#### [THE PROBLEM]
Lines in the data below that contain the word "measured" are to be copied.

#### [SOURCE DATA]
■ ■ ■

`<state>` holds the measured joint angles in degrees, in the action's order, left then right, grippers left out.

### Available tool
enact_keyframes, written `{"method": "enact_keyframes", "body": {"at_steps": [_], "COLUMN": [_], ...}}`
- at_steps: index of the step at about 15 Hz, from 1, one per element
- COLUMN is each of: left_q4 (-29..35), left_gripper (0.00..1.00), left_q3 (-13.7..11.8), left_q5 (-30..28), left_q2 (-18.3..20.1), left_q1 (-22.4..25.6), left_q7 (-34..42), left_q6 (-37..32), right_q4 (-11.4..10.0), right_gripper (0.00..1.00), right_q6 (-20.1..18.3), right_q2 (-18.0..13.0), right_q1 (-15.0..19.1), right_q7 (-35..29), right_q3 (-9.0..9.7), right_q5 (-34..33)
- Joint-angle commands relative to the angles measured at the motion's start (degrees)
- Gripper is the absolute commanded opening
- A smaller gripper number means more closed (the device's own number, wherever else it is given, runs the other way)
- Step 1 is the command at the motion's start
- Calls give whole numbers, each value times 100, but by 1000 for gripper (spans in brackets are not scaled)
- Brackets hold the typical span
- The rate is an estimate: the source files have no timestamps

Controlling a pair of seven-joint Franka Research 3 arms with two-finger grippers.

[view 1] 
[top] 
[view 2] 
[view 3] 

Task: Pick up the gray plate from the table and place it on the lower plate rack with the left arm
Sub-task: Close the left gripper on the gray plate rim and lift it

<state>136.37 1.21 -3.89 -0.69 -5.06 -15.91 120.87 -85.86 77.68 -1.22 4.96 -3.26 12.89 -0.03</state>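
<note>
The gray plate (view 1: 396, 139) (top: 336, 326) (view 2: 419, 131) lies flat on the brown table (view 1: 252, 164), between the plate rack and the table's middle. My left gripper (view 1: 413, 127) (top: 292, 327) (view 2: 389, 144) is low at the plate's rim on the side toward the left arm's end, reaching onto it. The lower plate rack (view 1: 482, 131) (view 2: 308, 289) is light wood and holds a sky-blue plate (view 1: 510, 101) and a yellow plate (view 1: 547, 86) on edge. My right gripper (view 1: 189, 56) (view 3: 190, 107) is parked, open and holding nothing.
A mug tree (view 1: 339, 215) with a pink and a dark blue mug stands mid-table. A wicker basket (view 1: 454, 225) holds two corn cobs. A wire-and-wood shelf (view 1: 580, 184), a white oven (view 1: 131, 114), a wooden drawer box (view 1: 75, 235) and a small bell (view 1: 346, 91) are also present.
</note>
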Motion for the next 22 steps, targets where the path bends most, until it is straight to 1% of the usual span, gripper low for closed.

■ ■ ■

#### [SOLUTION FOR THIS TASK]
`<state>` holds the measured joint angles in degrees, in the action's order, left then right, grippers left out.
- Joint-angle commands relative to the angles measured at the motion's start (degrees)

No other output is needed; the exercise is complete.